Clutch - Psychic Warfare
3. Clutch – Psychic Warfare: Earth Rocker was a tight, efficient machine running on organic grooves, grabbing hooks and killer riffs. On Psychic Warfare, all those elements can still be found, along with Neil Fallon's oddball humor and infectious storytelling, his forceful, rousing delivery begging for a rapt audience of miscreants. What also emerges is a tougher, more tumultuous sound that doesn't mind digging around in the muddy blues of ZZ Top. There is plenty of dirt on Clutch's boots and flannel shirts here, but when the time comes to regale us with noir-like tales from the trailer court, mystery and menace lurks in the shadows.

Motor Sister - Ride
2. Motor Sister – Ride: Explosive proto-punk mingles with rugged, rough-and-tumble '70s American hard rock and shaggy, blues-infused soul on Ride, the earthy, tuneful album that shined a light on '90s underdogs Mother Superior and its talented leader Jim Wilson. The genuine article in a period of pop insincerity, artificiality and insipidness, Ride is hungry for riffs and has real blood running through its arteries of compelling, gripping melody. It has swagger, energy and sex appeal – everything good, meat-and-potatoes rock 'n' roll music should have, although Motor Sister manages to elevate it to something more inspired and pure. It is altogether human, and it knows what it likes, and you want to hang out with it for hours on end in a dimly lit tavern before taking it someplace more exciting and dangerous, because it's not a stick in the mud and it wants a little adventure before the night ends. This Ride should never end.

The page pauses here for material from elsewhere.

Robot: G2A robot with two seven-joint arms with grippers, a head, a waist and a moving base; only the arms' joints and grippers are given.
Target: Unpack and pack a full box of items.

1. Faith No More – Sol Invictus: Sol Invictus really is the album of the year, unlike the 1997 Faith No More LP that sarcastically proclaimed itself to be just that and failed to deliver on such promises. Furiously propulsive, deeply soulful, and incredibly diverse and playful, Sol Invictus isn't Angel Dust and it isn't The Real Thing, but it's something in between – a uniquely eclectic entry in the Faith No More catalog that remains interesting and intoxicating right up until its last breath. The sonic architecture of Sol Invictus is designed to amaze, and it leaves lasting memories of melodic grandeur, schizophrenic vocal treatments, swirling keyboards, rhythms constantly pushing and pulling back, and guitar riff conflagrations. Translated from Latin, the title of the album supposedly means "Unconquered Sun." That's as apt a description of this record as any ever written.